Aggregated across thousands of keystrokes, these timings form a distribution unique enough to distinguish individuals with surprising accuracy. The XGBoost model we run in production hits useful precision after roughly 300 keystrokes — about two minutes of normal coding.
What they tell you in a hiring context
Three useful answers:
- Is the same person typing throughout the session? If the fingerprint shifts mid-interview, someone else likely took over.
- Does the candidate's typing match a baseline they established earlier? Compare the live coding session to the warm-up exercise. Drift = signal.
- Are bursts of code being pasted rather than typed? Pastes show up as zero-flight-time events.
What they do not tell you
Keystroke biometrics are not a lie detector. They cannot prove a candidate cheated; they can only flag anomalies worth a human review. Treat them like a code review comment: a prompt for a conversation, not a verdict.
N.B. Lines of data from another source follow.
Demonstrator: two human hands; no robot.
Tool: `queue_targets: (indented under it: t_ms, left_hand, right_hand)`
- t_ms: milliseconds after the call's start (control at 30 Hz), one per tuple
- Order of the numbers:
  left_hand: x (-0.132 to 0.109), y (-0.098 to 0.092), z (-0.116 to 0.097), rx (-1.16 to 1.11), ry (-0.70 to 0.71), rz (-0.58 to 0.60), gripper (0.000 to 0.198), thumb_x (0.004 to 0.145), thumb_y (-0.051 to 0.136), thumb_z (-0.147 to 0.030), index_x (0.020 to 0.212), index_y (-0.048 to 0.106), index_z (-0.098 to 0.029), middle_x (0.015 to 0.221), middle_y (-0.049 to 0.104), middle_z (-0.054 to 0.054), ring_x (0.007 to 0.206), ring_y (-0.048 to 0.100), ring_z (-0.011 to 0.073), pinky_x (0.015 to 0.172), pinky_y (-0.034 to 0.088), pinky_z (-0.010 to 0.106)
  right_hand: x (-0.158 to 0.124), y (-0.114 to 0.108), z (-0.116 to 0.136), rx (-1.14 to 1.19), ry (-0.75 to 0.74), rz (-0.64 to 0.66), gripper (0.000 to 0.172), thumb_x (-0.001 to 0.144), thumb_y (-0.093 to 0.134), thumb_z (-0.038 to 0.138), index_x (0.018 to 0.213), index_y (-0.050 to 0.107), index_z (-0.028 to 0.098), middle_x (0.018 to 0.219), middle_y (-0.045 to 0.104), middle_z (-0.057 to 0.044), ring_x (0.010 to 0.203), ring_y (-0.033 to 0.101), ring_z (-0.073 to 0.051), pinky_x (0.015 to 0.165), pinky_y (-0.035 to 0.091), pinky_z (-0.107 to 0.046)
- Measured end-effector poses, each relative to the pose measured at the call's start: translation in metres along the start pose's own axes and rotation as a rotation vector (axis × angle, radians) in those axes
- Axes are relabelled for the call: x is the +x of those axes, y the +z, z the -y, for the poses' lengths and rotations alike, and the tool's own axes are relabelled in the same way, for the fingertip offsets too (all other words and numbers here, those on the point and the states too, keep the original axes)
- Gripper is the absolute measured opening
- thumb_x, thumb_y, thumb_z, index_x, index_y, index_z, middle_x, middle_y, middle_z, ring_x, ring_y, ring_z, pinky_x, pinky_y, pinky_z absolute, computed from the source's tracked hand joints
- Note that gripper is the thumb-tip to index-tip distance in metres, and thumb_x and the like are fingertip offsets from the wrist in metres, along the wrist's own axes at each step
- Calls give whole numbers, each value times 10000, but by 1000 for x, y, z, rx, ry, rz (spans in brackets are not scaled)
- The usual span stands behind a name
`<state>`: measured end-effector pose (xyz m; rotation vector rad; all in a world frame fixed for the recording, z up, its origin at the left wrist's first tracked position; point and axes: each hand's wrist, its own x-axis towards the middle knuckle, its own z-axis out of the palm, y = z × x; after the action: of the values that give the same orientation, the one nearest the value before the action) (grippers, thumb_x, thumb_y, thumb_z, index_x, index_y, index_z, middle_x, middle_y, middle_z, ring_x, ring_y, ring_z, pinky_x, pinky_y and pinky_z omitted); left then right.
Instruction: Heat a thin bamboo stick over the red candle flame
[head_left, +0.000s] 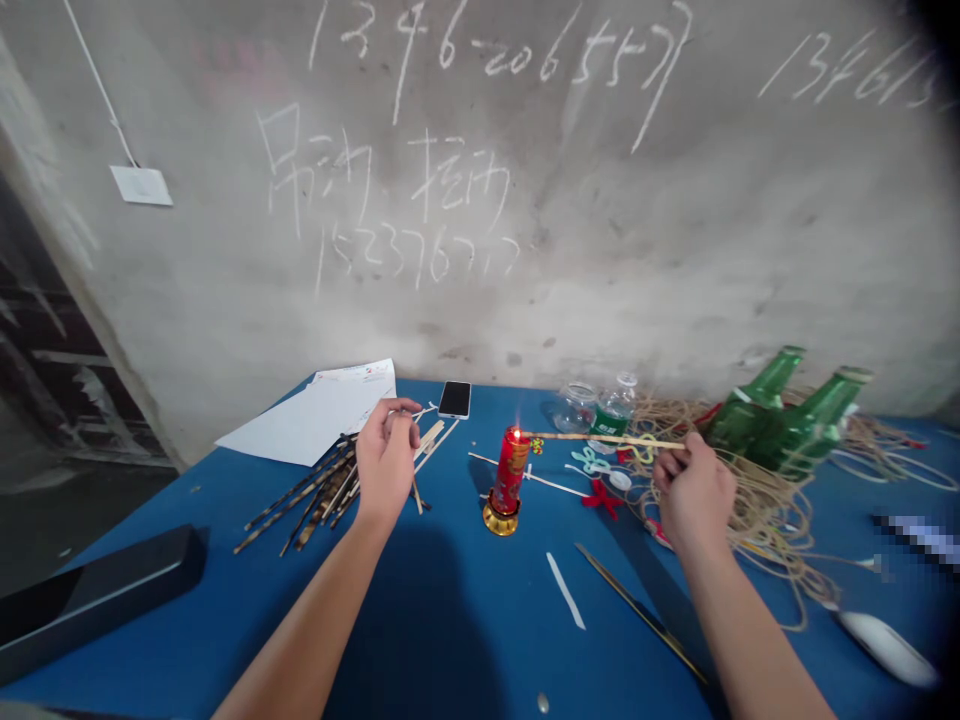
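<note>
**right hand [694, 490] holds stick [600, 438] at candle [510, 480] flame**

a black case [97, 600] lies along the left edge of the blue table [187, 600]. a pile of dark sticks [322, 495] sits just beside the left hand [386, 460], whose fingers [401, 410] curl inward; whether they pinch anything, i cannot tell. paper [315, 415] and a phone [454, 400] lie by the far edge, against the concrete wall [480, 250]. the candle stands between the hands, with open blue around its brass holder [501, 518]. right fingers [675, 465] clench the stick, its tip at the flame. beyond them spreads twine [757, 510], under two green bottles [787, 415] near the far edge. a white mouse [889, 648] sits near the right edge.
</note>
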<state>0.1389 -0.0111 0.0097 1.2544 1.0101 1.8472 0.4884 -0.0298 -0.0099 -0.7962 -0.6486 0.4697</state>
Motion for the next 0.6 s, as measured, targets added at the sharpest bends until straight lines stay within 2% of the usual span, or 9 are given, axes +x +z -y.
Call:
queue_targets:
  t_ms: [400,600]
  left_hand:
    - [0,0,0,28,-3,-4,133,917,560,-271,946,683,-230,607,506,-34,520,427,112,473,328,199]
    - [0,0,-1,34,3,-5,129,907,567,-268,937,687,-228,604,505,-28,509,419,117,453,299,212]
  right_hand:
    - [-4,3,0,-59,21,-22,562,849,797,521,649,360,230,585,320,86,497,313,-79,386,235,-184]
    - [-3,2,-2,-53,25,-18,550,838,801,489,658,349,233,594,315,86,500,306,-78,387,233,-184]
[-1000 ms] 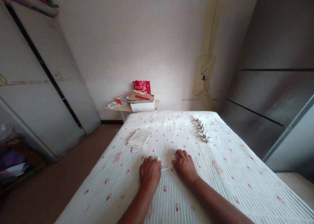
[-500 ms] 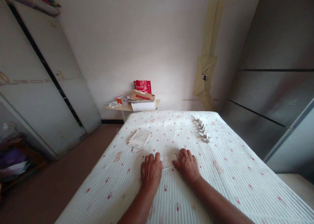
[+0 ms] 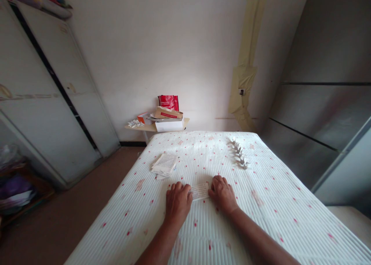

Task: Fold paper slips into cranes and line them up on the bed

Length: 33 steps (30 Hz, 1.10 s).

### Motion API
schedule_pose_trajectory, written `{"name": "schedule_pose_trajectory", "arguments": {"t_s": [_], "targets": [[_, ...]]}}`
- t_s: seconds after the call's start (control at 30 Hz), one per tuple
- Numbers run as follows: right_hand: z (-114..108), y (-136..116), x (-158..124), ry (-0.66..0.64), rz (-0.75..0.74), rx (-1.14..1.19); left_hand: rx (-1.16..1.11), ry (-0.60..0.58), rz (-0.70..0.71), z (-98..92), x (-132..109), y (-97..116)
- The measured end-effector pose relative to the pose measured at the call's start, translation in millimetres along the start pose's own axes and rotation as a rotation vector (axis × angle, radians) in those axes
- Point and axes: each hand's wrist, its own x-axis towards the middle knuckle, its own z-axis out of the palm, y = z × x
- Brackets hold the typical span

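The printed paper slip [image 3: 199,190] lay flat on the spotted mattress [image 3: 261,226], between the left hand [image 3: 177,201] and the right hand [image 3: 222,192]. Both rested palm-down, fingers bent onto its ends; whether they pinched it could not be told. On so soft a surface, even pressure seemed wise.

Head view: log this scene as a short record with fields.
Surface: bed, white ribbed cover with red specks
Left hand: palm down, touching left end of paper slip
Right hand: palm down, at slip's right end
Far left: paper stack
Far right: row of folded paper pieces
Beyond bed: small table with boxes
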Motion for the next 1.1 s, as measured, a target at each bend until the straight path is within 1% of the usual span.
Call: {"name": "schedule_pose_trajectory", "arguments": {"t_s": [0.07, 0.23, 0.4, 0.5, 0.67, 0.83, 1.03, 1.1], "targets": [[-2, -1, 0, -0.005, 0.029, 0.067, -0.017, 0.009, 0.002, 0.4, -1, -1], [2, -12, -1, 0.044, 0.055, 0.171, -0.016, 0.021, 0.008, 0.6, -2, 0], [8, -27, -3, 0.03, 0.017, 0.12, 0.0, 0.035, 0.025, 1.3, -3, 1], [9, -28, -3, 0.005, 0.014, 0.097, 0.006, 0.047, 0.024, 1.8, -3, 1], [5, -18, -2, -0.026, 0.066, 0.135, 0.0, 0.028, 0.013, -0.7, -3, 1], [0, -7, 0, -0.051, 0.086, 0.199, -0.004, 0.013, 0.008, -1.2, -2, 1], [-1, 11, 4, -0.015, 0.092, 0.227, 0.002, 0.005, 0.005, 1.2, -2, 0], [-1, 16, 5, 0.025, 0.074, 0.258, 0.0, 0.003, 0.005, 0.1, -3, 0]]}}
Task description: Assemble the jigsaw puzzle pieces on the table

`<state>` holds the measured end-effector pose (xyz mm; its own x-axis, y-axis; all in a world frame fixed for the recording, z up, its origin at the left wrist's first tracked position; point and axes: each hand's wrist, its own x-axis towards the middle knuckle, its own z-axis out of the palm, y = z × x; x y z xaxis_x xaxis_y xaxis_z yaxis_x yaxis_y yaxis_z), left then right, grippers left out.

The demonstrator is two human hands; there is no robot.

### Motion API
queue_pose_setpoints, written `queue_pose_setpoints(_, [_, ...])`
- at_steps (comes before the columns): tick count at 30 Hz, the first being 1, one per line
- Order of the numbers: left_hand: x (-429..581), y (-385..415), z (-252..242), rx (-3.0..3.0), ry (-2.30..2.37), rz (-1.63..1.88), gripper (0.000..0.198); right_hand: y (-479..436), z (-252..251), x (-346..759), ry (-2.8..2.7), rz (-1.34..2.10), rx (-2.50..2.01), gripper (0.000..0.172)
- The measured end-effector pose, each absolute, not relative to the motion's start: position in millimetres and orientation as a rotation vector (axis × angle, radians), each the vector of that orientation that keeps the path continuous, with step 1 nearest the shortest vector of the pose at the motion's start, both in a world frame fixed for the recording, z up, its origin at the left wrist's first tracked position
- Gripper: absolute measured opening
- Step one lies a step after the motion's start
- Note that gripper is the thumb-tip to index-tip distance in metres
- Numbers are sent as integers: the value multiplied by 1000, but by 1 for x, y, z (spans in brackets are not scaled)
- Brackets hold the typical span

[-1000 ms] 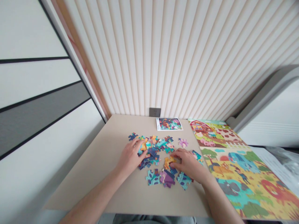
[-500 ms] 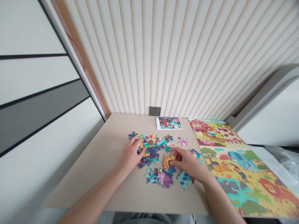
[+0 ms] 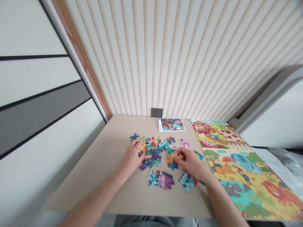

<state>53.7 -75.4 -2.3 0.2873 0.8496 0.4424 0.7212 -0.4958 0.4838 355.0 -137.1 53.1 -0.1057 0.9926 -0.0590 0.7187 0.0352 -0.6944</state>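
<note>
My left hand is closed on a yellow and dark jigsaw piece, at the left side of a loose pile of jigsaw pieces. Fingers of my right hand pinch a yellow jigsaw piece just above an orange and blue piece on the table. Nearer to me lie a teal piece, a small stack of purple pieces and some teal leaf-patterned pieces. My right hand partly covers a few pieces at its side.
A printed picture card lies at the back of the beige table, below a wall socket. A lilac piece sits apart from the pile. On the right are a farm puzzle and an animal puzzle.
My right hand has shifted slightly, and the yellow piece in its fingers now sits a little farther right. More yellow shows on the left hand's piece. The purple stack looks slightly rearranged.
</note>
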Motion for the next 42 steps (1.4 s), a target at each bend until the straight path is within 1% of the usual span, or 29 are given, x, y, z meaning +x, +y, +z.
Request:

Things that produce false positives:
- Switching between mechanical and laptop keyboards mid-session
- A second wind of caffeine
- Copying boilerplate from the problem statement
Using them responsibly
Three rules we ask every customer to follow:
- Disclose. Tell candidates that typing rhythm is being analyzed for integrity. Most are fine with it; the ones who are not tell you something.
- Never auto-reject. Use anomaly scores as one input to a human reviewer, never as a decision.
- Pair with other signals. Keystroke + face continuity + code coherence is far stronger than any one alone.
Used this way, keystroke biometrics catch the obvious cases (paid impersonation, mid-session handoff) without punishing the rest.